▸ Work to be completed
Once a line is found to contain "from", copy it out of the listing.

Segment Start: Stored data

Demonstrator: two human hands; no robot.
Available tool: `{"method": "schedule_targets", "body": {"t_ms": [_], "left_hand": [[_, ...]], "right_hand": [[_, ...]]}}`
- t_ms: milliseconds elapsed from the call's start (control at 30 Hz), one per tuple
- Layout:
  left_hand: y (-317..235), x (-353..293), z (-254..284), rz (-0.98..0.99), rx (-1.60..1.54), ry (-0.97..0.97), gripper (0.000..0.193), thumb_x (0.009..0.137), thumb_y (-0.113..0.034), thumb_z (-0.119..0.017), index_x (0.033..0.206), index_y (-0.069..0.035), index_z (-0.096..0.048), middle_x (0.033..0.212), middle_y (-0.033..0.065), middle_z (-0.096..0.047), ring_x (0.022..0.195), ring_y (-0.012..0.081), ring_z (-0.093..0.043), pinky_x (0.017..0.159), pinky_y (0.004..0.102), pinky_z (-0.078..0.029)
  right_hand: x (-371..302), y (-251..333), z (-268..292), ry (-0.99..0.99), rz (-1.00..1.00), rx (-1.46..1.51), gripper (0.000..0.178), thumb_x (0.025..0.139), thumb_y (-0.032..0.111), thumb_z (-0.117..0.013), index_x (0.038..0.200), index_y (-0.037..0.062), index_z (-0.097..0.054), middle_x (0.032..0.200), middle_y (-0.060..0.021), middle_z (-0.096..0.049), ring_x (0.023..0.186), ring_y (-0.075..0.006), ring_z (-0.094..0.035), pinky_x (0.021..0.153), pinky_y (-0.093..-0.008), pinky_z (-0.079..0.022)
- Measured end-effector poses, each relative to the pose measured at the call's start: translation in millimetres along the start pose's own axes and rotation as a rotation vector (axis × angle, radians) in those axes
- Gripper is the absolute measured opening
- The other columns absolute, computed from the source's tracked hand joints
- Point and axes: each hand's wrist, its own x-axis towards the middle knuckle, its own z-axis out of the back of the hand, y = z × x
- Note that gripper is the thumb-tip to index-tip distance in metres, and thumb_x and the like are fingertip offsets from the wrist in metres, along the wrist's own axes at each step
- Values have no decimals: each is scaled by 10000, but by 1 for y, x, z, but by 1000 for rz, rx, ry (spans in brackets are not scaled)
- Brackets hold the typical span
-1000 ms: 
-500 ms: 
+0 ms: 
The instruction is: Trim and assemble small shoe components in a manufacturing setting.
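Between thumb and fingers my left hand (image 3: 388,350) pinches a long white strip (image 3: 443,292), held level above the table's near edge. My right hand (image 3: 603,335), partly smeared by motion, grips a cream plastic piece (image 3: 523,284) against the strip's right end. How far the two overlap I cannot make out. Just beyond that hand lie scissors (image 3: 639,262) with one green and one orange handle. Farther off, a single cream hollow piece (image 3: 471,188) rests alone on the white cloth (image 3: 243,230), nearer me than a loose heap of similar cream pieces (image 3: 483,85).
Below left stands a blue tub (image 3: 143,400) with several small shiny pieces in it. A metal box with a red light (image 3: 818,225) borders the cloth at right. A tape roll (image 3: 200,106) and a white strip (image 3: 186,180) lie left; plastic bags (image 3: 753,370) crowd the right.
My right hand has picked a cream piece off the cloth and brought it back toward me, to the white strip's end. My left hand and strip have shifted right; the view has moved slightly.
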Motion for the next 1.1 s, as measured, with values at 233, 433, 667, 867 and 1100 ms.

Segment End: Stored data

▸ Response to the exercise
- t_ms: milliseconds elapsed from the call's start (control at 30 Hz), one per tuple
- The other columns absolute, computed from the source's tracked hand joints
- Note that gripper is the thumb-tip to index-tip distance in metres, and thumb_x and the like are fingertip offsets from the wrist in metres, along the wrist's own axes at each step

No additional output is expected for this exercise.